Wind Turbine Design for Hybrid Vehicles with the Best Features to Obtain Optimum Power

Wind Turbine Design for Hybrid Vehicles with the Best Features to Obtain Optimum Power

Mrs. S. Suganthiya

Assistant Professor, Dept. of Electrical & Electronics Engineering, Roever Engineering College. Perambalur, India

Mr. A. Deenmohamed

Asst. Professor & Principal, Sree Arumugham Polytechnic College. Tholudur, India

Mrs. N. Jeevitha

Assistant Professor, Dept. of Electrical & Electronics Engineering Roever Engineering College. Perambalur, India

Abstract – This paper presents full calculations needed for designing a small wind turbine to be used in hybrid vehicles. The industrial development and the demand for power caused the fossil fuel sources to drain with an increase in pollution and noise that harm both the environment and people alike. Using a small wind turbine (Micro Turbo) to get electric power considered as a permanent source of power that helps to reduce the consumption of fossil fuel and provides a clean operation to the hybrid vehicle with an efficiency in performance and minimum costs of investment. In this paper, we introduced a model for series hybrid vehicle and used Matlab Simulink to build a model for wind turbine calculations and test the results for different diameters values; finally, we designed the small wind turbine using Autodesk Inventor program.

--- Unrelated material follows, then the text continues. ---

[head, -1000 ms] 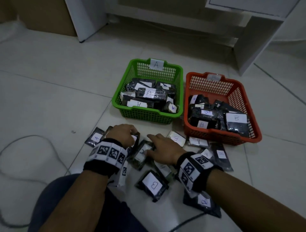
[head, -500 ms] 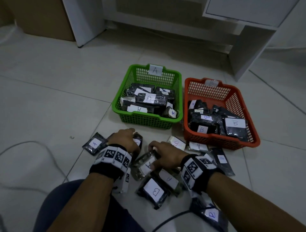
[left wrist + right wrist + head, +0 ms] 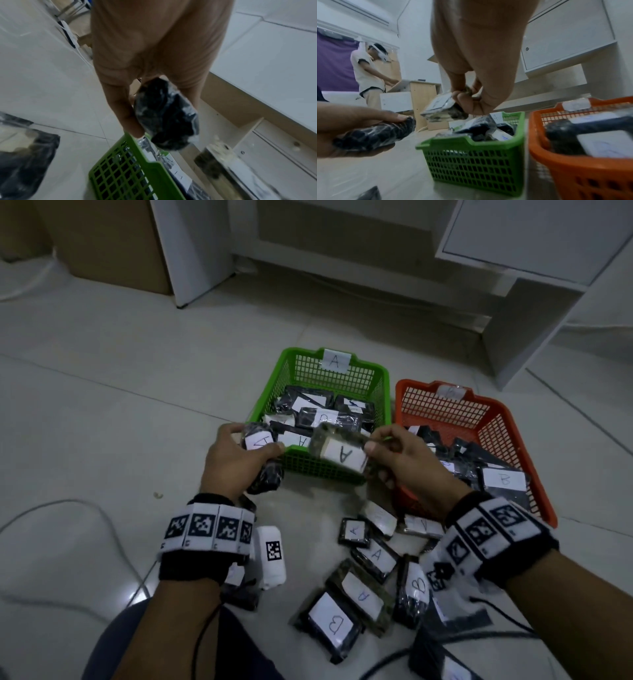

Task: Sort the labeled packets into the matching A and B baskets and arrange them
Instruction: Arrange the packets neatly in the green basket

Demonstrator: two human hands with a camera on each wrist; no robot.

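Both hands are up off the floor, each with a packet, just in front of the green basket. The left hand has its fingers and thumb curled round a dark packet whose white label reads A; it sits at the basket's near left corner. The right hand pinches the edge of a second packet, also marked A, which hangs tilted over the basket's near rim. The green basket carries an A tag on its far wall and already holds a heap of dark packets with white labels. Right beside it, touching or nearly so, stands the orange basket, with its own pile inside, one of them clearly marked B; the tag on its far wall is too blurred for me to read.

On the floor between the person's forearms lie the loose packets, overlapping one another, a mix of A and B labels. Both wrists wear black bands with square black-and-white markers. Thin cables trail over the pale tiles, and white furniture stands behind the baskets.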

Keywords: Hybrid Vehicles, Type of Hybrids, Small Wind Turbine, Micro Turbine, Hybrid Vehicles Batteries.

1. INTRODUCTION

   Oil consumption by transportation has increased from 33% of total oil demand in 1971 to about 50% today according to (Raskin and Saurin, 2007). The emergence of hybrid vehicles may stop this increment of oil demand by vehicles. New technologies in hybrid vehicles help to improve fuel efficiency in near future.

   1. Hybrid Basics

      A hybrid vehicle is any vehicle combines two sources of power according to (Helms et al, 2010); normally hybrid vehicles combine an internal combustion engine with a generator, battery, and one or more electric motor. This combination helps to reduce the energy loss in the internal combustion engine and mechanical processes. Since in the traditional engine, only 15% of the energy generated by fuel reaches the wheels and power accessories, such as air conditioning. The other 85% of the energy content of the fuel is lost to engine inefficiencies, idling and braking, nearly 62% is lost only in combustion (Raskin and Saurin, 2007), which is the process that converts chemical energy to mechanical energy. The main components of this loss are engine friction, air pumping into and out of the engine, and wasted heat. Hence, the potential to improve the fuel efficiency of traditional vehicles is enormous.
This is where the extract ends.